Pia war sichtlich berührt und mitgenommen von seiner Geschichte, drückte mitfühlend seine Hand und strich ihm über die Wange. Sie versuchte nicht durch weitere Fragen in Sven vorzudringen, denn dann war zu befürchten, dass er die Tür endgültig hinter sich zuschlug, nachdem er sich ihr gegenüber offenbart hatte.
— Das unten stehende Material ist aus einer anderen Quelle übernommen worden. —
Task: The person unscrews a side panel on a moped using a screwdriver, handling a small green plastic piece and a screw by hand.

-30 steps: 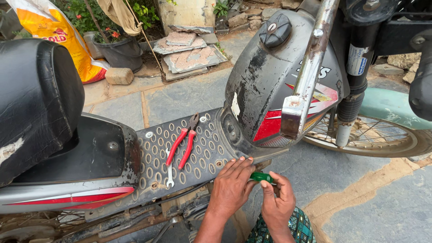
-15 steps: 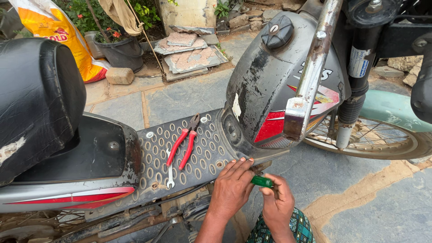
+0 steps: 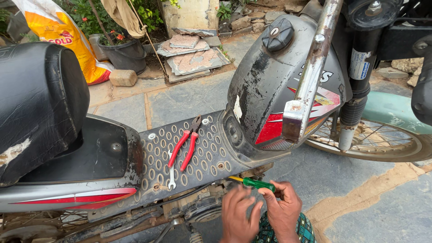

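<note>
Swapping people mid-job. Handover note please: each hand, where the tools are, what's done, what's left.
Right hand: grips the green-handled screwdriver, tip aimed under the moped's footboard.
Left hand: open, fingers spread beside the screwdriver, holding nothing.
Tools: red-handled pliers and a small spanner lie on the footboard.
Done: cannot tell from this view; the spot being worked is partly hidden.
Left: whatever the screwdriver is on, below the footboard edge; tools not put away.

Green-handled screwdriver [image 3: 256, 183], yellow near the shaft, lying nearly level, tip pointing left under the footboard
</note>
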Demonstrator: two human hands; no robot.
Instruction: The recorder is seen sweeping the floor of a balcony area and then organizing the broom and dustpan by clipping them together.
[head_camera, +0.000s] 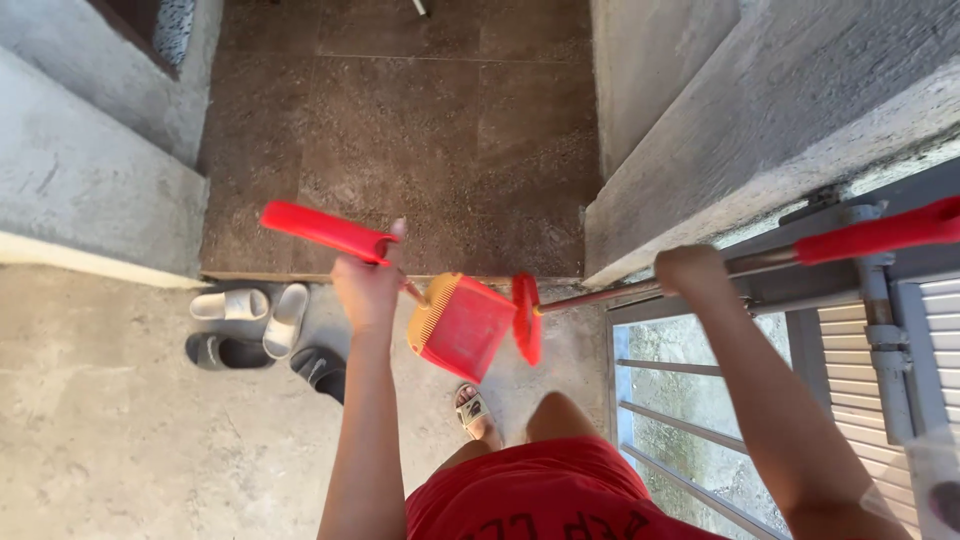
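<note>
In the head view, a red dustpan (465, 325) is held up off the ground by its long handle, whose red grip (325, 232) is clenched in the left hand (368, 285). The pan hangs tilted at the middle of the scene, above a sandalled foot (475, 410). Just to its right, almost touching it, the red head of a broom (526, 318) is seen; its metal shaft runs right and is gripped in the closed right hand (692, 272), with the red handle end (885, 232) reaching past a grey gate (880, 330) at the right.

On the concrete floor (110, 420) to the left, white slippers (255, 312) and dark ones (262, 356) lie near the doorstep. Beyond the step, a brown tiled floor (420, 130) is seen between grey walls (90, 180).

Both tools are judged to be in carrying, at the threshold, with no sweeping in hand. The next move is judged to call for a step over the sill with broom and pan kept clear of the door frame and the slippers.
</note>
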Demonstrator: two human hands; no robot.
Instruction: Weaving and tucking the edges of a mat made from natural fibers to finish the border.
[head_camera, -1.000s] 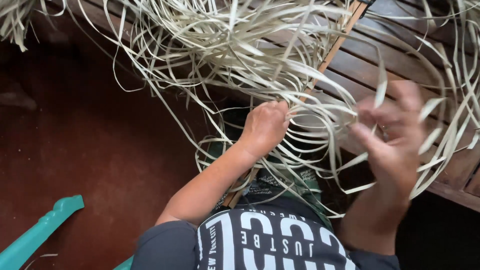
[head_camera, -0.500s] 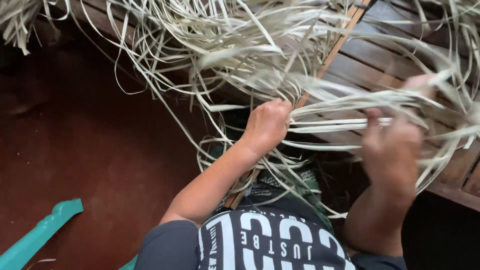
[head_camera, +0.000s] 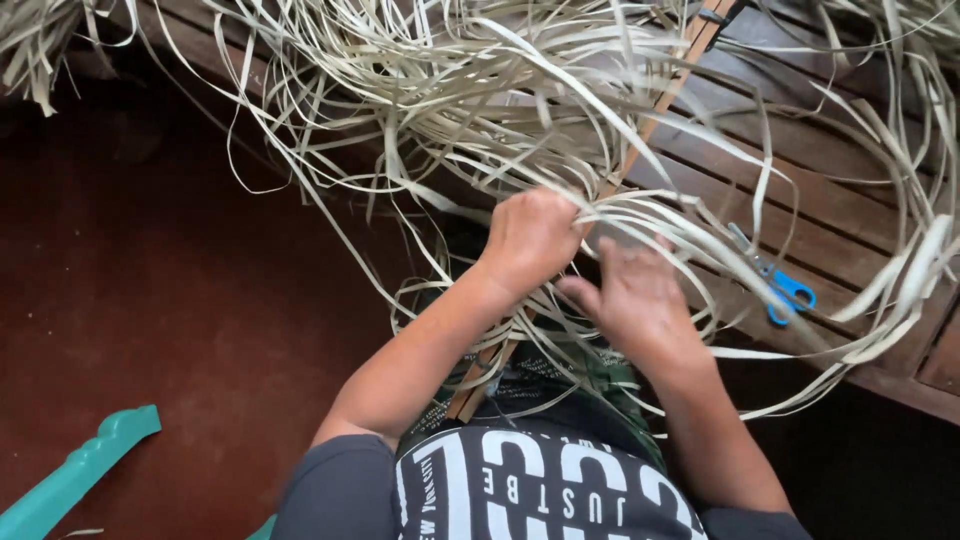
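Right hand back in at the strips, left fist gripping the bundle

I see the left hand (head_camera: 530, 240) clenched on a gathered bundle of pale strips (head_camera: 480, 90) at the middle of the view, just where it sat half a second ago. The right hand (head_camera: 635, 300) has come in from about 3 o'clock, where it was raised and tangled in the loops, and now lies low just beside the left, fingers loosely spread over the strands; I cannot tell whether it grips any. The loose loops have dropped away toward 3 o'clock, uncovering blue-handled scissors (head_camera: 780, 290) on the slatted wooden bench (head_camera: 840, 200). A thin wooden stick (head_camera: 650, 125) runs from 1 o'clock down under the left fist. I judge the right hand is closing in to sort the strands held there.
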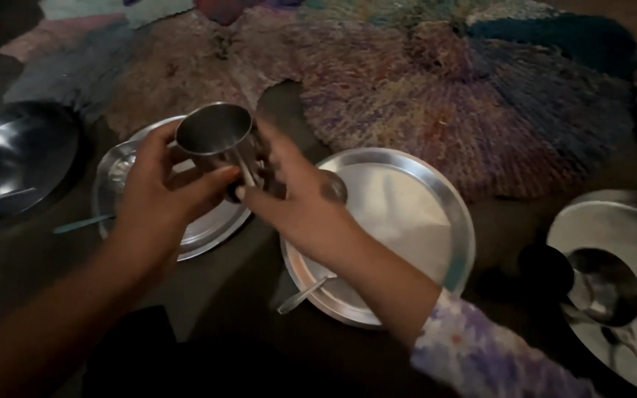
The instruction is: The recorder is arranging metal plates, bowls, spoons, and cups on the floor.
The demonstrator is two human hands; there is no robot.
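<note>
Nearest: both forearms reach in from the bottom edge, the right one w/ a tie-dye sleeve cuff (481,354). Left hand (158,193) comes up from lower left, fingers curled round the side of a steel cup (219,144), thumb pressed on its front. Right hand (296,203) crosses in from lower right, fingers half closed on the cup's other side, fingertips meeting the left thumb. So both hands grip the cup, held tilted w/ its open mouth facing the camera, above the gap between two steel plates.

Under the right wrist: a round steel plate (407,214), a spoon handle (304,293) sticking out over its near rim. Behind the left hand: a 2nd plate (116,177), a thin teal stick (82,222) just beside it.

Far right: a plate w/ a small bowl (606,284) on it. Far left: more steel dishes (16,158), dim. Beyond: a round woven mat (466,103), purple and blue. No labels or signs legible.
</note>
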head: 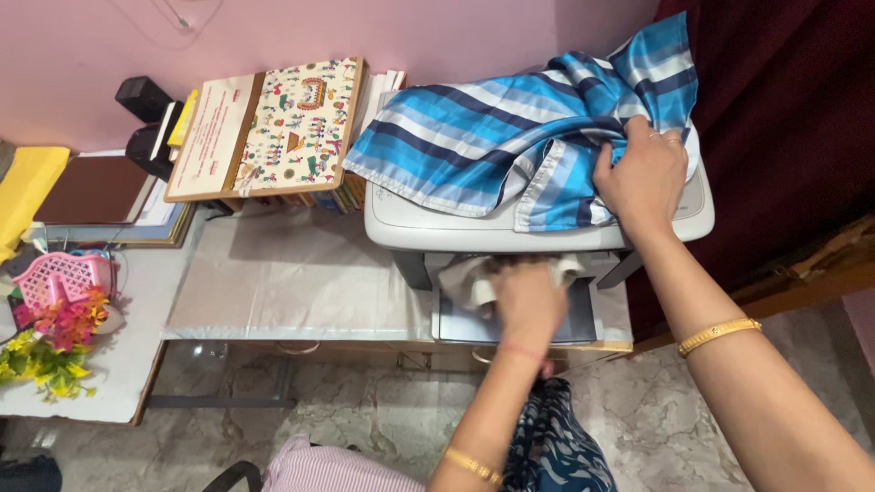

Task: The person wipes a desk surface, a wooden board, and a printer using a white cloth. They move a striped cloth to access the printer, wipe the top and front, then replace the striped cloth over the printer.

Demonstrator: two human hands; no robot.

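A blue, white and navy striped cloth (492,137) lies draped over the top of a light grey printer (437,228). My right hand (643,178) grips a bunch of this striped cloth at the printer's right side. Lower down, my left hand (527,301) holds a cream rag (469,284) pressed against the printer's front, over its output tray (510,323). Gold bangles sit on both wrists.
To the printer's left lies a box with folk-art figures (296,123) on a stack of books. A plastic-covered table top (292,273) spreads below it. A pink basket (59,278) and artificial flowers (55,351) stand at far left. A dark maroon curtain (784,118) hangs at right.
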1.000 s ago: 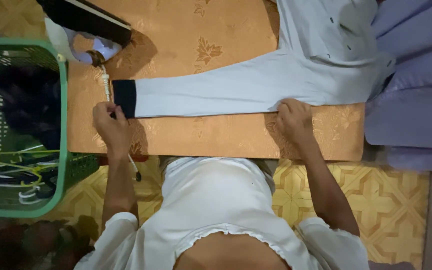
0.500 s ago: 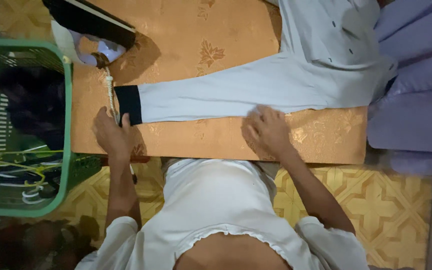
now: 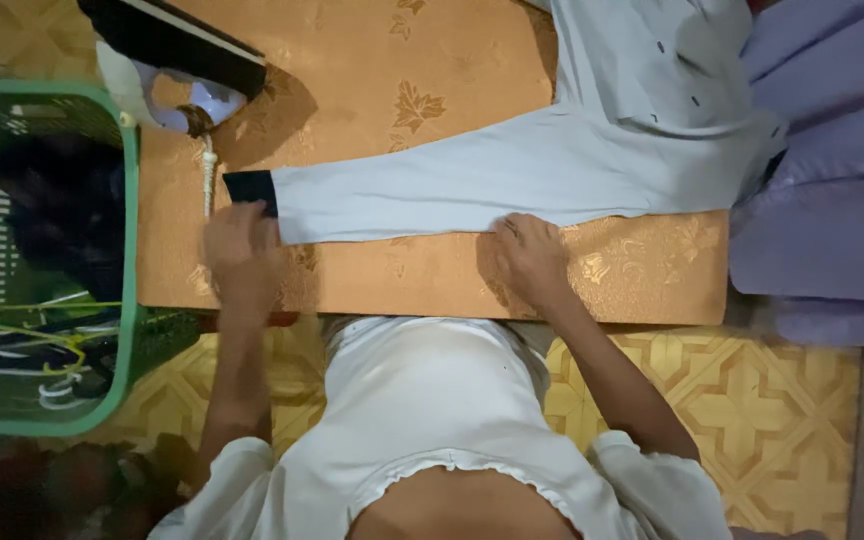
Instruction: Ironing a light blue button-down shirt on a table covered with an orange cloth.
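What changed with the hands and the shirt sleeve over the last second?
The right hand slid left along the sleeve's lower edge, from near the shirt body toward the middle. The left hand shifted right and now covers the lower part of the dark cuff, blurred in motion. The iron, green basket and purple cloth stayed put.

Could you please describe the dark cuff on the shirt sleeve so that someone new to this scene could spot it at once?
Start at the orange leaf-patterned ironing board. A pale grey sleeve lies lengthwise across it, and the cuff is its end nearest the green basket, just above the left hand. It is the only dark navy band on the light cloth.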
Dazu bedurfte es einer Portion Mut, sein Leben dermaßen offen vor einer Fremden darzulegen. Sie wollte sein Vertrauen, das er offensichtlich zu ihr gefasst hatte, nicht aufs Spiel setzen. Deshalb wechselte sie geschickt das Thema, ohne zu ahnen, dass sie damit neue Wunden aufriss und fragte, warum er immer nur von seiner Mutter sprach, was denn mit seinem Vater sei.